Required action:
Could you copy out all the lines in the material below where the word "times" occurs?

BEGIN

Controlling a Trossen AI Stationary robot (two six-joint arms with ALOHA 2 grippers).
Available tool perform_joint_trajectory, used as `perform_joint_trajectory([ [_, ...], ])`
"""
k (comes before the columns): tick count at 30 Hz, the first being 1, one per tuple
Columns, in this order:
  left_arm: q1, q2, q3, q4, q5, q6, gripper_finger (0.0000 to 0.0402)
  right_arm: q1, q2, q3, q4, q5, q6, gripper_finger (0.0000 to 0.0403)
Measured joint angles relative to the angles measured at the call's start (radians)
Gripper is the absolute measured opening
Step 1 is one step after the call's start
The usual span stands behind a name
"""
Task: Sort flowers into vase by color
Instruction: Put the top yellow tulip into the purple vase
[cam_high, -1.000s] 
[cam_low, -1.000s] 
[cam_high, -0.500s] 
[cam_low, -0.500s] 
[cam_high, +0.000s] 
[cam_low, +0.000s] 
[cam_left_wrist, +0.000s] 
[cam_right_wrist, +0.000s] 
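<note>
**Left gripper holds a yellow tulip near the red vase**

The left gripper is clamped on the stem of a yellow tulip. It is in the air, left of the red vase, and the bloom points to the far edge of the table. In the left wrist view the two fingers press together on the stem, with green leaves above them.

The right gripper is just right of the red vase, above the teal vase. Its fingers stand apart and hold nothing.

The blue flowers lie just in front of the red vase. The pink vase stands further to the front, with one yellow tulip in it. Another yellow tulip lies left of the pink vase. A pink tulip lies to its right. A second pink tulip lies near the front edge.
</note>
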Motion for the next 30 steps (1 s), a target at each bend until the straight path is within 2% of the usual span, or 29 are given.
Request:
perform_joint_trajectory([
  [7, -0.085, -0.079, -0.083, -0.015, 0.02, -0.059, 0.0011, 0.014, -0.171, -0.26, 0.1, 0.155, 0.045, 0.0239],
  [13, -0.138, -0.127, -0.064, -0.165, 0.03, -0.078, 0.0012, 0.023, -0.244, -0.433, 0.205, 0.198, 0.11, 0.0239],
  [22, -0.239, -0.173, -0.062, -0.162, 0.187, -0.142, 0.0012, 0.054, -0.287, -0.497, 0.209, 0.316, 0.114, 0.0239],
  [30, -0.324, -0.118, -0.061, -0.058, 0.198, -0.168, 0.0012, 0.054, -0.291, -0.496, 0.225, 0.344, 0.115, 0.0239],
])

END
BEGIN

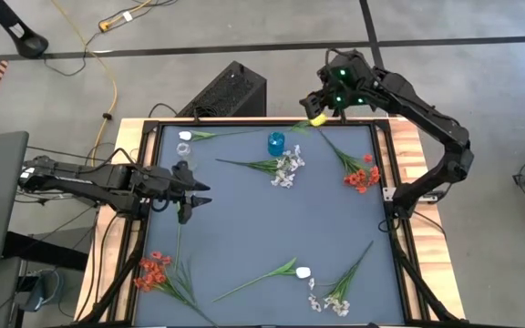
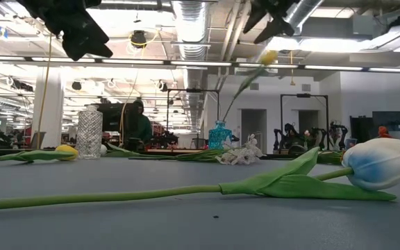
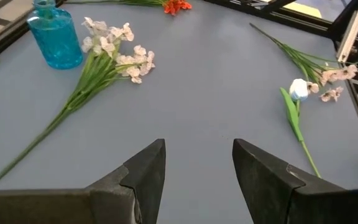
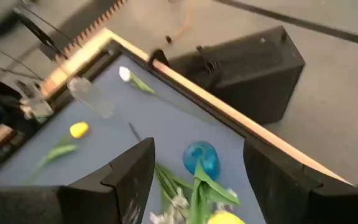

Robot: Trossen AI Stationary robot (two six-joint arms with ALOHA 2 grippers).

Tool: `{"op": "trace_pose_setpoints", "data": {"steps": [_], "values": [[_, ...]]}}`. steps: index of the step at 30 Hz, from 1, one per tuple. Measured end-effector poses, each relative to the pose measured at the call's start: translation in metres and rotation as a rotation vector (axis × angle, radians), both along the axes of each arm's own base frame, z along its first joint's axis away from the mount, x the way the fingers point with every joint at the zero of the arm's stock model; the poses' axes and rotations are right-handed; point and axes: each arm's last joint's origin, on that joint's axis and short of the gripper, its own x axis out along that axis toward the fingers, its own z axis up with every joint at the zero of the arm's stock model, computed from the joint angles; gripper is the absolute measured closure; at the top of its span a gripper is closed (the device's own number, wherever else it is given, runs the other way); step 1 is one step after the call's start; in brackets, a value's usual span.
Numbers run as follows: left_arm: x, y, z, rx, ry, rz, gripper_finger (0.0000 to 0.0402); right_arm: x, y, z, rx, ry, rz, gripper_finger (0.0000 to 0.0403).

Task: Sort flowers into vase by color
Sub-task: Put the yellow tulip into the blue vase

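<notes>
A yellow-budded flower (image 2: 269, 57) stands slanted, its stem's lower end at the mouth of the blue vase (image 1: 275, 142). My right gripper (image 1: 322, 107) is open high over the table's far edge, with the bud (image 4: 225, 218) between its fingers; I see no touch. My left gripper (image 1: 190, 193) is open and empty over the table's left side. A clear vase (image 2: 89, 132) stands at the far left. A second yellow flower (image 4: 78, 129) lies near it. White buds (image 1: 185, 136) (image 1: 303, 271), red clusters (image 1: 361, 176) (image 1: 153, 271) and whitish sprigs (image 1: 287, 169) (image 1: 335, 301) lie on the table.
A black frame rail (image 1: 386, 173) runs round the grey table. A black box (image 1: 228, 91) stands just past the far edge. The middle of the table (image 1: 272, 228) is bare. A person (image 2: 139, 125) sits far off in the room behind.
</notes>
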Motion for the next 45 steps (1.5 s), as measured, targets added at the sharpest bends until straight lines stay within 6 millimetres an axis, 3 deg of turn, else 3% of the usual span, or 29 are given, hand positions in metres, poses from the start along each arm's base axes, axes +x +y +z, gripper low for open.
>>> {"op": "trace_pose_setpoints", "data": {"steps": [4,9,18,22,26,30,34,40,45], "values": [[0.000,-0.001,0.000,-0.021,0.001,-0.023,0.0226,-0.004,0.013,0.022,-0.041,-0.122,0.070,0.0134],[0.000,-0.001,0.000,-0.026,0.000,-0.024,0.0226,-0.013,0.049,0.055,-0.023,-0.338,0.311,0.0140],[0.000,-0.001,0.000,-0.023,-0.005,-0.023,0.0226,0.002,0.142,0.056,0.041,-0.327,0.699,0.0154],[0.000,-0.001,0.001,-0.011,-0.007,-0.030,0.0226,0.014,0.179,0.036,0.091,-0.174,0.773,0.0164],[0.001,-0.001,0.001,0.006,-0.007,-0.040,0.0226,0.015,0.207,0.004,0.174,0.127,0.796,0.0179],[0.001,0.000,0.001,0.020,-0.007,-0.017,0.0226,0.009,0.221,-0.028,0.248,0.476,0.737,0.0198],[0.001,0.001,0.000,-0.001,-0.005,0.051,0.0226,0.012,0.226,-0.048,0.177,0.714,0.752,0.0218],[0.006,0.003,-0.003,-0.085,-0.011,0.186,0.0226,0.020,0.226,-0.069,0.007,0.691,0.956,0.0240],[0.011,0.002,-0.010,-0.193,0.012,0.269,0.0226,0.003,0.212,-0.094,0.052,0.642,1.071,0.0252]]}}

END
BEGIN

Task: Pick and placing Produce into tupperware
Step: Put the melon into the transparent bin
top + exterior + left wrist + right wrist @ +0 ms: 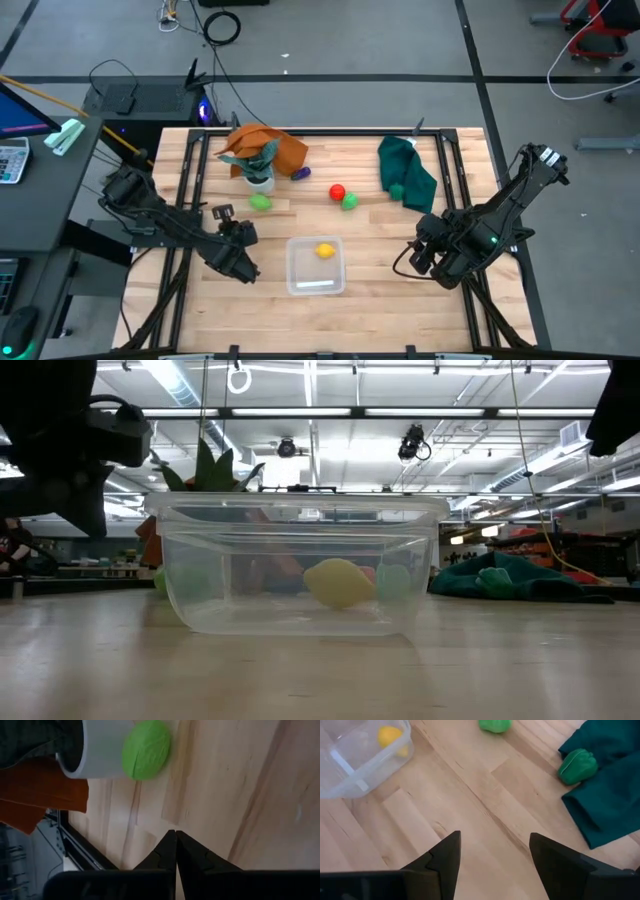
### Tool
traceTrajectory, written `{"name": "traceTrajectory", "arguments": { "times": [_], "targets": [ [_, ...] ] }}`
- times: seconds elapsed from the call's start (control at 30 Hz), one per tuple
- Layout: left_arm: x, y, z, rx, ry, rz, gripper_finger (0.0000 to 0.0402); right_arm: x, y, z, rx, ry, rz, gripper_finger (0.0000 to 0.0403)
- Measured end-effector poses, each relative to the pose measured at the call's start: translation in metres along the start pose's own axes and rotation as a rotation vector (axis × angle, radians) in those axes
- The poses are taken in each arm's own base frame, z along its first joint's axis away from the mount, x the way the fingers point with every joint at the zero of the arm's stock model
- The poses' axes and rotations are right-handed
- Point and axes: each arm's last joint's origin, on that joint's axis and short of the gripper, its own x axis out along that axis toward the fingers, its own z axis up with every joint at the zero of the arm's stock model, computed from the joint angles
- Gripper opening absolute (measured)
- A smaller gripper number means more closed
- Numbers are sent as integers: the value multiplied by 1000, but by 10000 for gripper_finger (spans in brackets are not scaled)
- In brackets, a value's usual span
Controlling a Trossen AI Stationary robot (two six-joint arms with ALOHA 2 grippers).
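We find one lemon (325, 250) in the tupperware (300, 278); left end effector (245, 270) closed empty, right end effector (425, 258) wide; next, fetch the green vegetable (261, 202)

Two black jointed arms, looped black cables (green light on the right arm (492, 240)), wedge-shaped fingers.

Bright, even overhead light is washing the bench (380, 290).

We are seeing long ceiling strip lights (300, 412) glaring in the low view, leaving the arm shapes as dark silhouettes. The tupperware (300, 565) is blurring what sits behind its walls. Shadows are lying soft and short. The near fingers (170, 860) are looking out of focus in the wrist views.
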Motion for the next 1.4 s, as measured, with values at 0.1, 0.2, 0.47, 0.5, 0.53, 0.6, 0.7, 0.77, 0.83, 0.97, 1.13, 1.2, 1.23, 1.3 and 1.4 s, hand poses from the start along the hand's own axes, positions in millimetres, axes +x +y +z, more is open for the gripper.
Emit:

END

Problem solution:
traceTrajectory, written `{"name": "traceTrajectory", "arguments": { "times": [_], "targets": [ [_, ...] ] }}`
- times: seconds elapsed from the call's start (control at 30 Hz), one per tuple

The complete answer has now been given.